The effects of MDMA last for roughly eight hours, during which the two therapists remain with the patient and work with him or her. In total, the patients are under constant observation at the hospital for 24 hours during these sessions, with their blood pressure and temperature measured, among other statistics.

"MDMA creates a pathway," says Zarfati. "The first thing the MDMA allows the patients to do is to come in contact with their trauma, in a controlled manner." Normally PTSD patients can't face their experiences - "it's too much for them," according to Zarfati.

MDMA increases dopamine and serotonin levels, the chemicals that make people feel secure and loved. But Zarfati adds: "MDMA doesn't do the work. The client has to do the work along with the therapist."

For some participants, according to MAPS, the MDMA has had negative effects. Some patients have suffered from nausea, fatigue or elevated body temperature. But: "We didn't have any serious incidents in the phase-two trial. It seems like a very safe treatment," Zarfati confirms.

The purchase, trade and production of MDMA is prohibited in Israel. But the Health Ministry is also testing the therapy concept, and in view of the demand, working on a pilot project with 50 participants.

Bella Ben Gerschon, the ministry psychotherapist responsible for the project, predicts that it will start next year.
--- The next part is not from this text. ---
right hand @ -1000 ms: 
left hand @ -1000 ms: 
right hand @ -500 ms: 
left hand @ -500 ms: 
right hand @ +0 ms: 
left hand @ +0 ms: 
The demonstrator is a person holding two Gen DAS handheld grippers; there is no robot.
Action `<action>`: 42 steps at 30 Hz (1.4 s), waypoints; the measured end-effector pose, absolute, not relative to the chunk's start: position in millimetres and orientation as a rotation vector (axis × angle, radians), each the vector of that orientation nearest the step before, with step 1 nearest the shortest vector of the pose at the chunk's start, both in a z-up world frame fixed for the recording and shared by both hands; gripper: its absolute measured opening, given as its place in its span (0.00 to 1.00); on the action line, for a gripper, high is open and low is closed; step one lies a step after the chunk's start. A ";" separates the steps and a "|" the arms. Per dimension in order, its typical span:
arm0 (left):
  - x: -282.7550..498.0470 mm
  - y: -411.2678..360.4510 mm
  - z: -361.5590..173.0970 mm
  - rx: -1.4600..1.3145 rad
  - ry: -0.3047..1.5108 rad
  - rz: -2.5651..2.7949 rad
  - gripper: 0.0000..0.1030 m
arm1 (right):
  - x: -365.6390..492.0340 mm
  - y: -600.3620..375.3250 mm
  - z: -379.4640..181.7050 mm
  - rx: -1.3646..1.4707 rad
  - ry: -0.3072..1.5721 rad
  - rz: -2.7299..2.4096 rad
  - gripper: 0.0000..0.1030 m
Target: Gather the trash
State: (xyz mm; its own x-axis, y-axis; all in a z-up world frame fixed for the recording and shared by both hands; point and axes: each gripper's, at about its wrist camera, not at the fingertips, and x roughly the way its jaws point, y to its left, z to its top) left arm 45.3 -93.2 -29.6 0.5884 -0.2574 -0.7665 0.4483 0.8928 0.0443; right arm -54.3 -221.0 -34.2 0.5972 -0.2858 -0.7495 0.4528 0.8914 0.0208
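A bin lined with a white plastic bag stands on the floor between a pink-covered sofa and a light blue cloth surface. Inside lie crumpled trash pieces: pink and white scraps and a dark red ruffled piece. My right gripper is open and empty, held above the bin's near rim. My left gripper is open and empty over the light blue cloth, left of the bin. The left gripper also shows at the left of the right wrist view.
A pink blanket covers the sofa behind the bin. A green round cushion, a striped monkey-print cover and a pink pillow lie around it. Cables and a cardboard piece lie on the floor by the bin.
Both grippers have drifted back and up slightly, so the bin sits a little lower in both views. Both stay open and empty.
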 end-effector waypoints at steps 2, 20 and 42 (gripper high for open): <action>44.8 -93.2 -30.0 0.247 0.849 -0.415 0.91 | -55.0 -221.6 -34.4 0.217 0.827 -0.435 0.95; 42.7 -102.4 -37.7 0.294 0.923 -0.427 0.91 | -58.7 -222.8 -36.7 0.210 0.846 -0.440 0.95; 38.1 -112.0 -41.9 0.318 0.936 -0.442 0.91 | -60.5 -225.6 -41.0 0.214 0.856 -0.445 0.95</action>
At the moment, the focus is on training the therapists and attracting funding.

She adds that despite Israel's many veterans, there's not a higher number of PTSD patients in the population than in any other country.

Experts beyond the countries taking part have also expressed an interest in the combination therapy. "I believe that the approach is promising, but we don't know enough yet about which patients in particular [it works for]," says Ingo Schaefer, head of the trauma unit at the university hospital in northern Germany's Hamburg-Eppendorf.

"We're always happy to see every potentially helpful approach, especially with illnesses with a high tendency of being chronic."

Patschenik says that he no longer has PTSD these days and that his life has fundamentally changed since his therapy experience with MDMA. "Afterwards I said to myself: OK, from today on I know that my feelings are not as dangerous as I thought they were. Now I can mourn what happened, that I lost my father at that point. It's a way of letting go of the past."